WHAT TO WORK ON:
Count up the lines below that hold "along", then give that count by itself.

LISTED RECORDS:
------------------------------------------------

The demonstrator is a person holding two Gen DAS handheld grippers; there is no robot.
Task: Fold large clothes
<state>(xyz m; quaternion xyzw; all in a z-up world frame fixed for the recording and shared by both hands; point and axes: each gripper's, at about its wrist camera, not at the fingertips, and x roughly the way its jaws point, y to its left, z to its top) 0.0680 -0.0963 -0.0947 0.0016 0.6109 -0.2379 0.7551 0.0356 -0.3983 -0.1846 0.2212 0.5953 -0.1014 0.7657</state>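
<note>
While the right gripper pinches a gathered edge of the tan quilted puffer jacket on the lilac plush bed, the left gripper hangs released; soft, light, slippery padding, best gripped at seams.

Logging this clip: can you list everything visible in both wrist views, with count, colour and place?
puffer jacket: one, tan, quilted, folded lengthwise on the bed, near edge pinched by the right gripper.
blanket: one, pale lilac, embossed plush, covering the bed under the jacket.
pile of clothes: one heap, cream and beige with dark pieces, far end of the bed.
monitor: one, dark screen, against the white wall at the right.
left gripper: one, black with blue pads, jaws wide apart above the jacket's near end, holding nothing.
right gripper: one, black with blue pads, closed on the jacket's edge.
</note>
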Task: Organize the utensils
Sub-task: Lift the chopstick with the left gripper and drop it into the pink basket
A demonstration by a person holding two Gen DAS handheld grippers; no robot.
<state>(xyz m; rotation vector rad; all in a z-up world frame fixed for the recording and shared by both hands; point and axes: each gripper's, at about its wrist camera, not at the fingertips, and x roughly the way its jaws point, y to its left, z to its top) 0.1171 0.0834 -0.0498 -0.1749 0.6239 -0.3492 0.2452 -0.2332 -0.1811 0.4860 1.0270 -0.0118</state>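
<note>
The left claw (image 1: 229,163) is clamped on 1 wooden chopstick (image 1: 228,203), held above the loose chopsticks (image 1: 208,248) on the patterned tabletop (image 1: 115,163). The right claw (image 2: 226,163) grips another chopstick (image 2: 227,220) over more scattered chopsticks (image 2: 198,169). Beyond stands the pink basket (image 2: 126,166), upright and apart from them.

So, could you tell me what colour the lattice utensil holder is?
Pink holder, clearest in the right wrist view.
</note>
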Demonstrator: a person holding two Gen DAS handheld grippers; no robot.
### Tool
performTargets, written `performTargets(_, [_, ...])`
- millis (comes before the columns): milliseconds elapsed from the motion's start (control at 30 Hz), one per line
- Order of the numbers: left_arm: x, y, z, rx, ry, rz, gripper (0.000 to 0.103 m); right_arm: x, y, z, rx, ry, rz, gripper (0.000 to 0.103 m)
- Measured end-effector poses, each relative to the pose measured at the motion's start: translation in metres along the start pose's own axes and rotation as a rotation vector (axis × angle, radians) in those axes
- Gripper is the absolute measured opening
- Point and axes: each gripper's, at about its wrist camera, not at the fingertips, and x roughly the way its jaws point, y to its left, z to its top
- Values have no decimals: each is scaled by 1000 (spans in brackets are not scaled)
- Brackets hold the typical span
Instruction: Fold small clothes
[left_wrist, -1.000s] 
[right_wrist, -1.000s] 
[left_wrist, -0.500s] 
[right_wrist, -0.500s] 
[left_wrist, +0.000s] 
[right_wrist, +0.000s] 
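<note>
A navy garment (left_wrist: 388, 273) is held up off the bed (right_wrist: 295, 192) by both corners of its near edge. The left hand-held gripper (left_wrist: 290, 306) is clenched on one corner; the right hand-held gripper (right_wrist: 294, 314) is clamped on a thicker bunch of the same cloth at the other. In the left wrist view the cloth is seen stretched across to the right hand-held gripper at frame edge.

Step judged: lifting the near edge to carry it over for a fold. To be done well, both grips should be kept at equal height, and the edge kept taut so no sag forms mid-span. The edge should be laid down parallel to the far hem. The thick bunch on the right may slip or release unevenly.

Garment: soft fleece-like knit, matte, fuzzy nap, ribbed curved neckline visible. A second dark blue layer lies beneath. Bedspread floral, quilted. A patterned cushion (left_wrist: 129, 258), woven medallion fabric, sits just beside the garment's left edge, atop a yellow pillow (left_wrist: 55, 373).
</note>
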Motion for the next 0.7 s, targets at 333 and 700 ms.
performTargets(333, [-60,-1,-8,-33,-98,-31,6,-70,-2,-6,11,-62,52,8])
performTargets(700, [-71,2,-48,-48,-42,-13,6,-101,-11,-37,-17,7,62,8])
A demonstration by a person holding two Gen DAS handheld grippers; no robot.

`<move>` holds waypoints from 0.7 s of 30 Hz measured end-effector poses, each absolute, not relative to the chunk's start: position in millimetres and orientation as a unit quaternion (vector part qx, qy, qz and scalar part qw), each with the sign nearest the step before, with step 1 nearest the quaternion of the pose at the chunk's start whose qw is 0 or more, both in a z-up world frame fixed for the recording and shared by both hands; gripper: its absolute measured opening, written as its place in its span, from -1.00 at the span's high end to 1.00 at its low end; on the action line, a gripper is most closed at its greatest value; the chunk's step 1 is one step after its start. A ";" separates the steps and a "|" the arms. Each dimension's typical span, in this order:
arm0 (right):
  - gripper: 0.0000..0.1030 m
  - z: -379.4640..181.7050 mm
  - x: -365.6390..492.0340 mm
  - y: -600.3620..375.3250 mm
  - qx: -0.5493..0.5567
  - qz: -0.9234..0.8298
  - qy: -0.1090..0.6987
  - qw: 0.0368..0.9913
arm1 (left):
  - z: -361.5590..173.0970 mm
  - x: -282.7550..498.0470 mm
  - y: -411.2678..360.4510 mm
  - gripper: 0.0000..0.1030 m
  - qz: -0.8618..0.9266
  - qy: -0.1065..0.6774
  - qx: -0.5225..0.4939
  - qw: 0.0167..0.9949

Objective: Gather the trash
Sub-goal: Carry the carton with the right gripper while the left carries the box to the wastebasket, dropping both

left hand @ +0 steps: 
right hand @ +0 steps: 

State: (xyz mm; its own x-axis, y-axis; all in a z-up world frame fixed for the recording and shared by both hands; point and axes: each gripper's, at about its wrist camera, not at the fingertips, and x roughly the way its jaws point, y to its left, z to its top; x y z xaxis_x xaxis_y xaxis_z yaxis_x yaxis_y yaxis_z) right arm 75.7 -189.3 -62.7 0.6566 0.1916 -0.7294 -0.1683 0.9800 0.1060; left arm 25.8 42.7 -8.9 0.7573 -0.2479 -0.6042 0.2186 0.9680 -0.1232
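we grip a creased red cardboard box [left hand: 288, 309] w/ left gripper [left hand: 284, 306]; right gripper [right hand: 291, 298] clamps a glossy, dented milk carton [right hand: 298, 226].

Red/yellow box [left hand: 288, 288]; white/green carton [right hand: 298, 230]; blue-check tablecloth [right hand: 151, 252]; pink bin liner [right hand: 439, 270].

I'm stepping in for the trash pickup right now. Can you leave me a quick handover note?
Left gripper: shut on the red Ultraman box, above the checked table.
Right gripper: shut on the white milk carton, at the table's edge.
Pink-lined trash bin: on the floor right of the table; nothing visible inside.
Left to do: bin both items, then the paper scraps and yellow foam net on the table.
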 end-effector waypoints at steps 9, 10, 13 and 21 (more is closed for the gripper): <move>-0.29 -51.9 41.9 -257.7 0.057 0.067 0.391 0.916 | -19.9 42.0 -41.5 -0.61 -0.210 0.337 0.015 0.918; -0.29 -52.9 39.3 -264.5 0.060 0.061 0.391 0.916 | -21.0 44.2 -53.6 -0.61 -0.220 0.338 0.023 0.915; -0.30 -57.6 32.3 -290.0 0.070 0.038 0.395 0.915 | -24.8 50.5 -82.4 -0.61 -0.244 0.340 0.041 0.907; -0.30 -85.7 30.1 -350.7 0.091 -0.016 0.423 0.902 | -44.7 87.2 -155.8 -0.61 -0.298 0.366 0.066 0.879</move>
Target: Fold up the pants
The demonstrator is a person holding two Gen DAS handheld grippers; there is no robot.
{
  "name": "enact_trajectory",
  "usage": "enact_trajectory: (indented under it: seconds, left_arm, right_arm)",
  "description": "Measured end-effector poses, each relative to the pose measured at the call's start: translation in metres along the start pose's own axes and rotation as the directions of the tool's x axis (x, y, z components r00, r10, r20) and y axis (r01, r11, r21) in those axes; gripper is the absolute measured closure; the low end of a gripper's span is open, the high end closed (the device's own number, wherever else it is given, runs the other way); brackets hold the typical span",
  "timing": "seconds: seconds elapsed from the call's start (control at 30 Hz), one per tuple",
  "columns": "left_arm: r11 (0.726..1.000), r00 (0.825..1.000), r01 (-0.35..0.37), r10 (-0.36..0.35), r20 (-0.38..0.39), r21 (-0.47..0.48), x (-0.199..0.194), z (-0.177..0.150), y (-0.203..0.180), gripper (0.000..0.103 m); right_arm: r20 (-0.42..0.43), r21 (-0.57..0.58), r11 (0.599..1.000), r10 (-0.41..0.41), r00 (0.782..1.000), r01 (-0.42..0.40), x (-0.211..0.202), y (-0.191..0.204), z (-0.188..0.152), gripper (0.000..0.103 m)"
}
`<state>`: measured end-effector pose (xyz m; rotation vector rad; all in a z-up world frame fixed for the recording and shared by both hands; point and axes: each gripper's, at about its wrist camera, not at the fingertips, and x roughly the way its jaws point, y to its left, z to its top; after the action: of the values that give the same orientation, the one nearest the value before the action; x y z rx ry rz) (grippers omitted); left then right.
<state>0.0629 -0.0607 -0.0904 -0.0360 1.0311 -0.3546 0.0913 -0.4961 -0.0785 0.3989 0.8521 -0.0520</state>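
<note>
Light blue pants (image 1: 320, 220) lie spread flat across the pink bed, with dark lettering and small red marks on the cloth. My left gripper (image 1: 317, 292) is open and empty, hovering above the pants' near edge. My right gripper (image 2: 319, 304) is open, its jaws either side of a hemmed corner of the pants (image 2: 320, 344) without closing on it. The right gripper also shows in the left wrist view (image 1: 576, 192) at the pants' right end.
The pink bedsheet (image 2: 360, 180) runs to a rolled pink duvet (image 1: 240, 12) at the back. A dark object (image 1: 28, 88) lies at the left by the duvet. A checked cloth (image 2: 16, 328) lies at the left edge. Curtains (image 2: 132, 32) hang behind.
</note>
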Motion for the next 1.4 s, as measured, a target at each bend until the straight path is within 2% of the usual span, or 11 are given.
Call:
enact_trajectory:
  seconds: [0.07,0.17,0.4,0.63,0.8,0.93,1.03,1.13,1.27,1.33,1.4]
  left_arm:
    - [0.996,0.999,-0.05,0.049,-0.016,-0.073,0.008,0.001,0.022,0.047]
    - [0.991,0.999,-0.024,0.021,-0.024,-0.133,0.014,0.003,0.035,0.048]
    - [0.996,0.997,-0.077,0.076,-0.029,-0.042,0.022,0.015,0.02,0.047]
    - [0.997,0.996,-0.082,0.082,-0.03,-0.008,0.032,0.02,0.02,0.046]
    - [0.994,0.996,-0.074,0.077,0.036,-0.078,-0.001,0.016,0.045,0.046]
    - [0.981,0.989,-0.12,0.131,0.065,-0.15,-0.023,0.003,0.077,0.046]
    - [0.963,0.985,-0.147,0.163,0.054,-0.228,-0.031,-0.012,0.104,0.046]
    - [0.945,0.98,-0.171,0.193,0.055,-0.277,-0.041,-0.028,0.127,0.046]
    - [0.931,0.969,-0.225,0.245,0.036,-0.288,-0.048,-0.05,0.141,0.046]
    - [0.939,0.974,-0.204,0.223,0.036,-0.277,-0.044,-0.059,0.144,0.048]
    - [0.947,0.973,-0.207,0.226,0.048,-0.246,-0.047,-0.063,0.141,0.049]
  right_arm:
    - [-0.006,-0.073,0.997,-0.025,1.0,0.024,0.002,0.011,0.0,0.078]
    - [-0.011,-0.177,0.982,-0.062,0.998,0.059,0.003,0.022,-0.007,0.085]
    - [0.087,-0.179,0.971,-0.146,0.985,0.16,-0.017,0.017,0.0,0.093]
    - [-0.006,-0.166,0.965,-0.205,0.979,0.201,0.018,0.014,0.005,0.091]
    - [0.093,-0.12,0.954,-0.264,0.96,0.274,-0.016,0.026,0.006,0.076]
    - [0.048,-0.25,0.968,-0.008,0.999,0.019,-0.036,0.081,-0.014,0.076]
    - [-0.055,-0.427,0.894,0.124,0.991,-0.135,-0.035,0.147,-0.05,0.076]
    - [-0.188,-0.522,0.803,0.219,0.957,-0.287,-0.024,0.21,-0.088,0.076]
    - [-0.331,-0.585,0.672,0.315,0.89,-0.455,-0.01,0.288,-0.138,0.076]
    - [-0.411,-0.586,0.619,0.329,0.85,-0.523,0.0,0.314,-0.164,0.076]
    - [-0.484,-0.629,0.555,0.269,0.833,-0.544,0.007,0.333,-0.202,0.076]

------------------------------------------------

WRITTEN SOLUTION:
2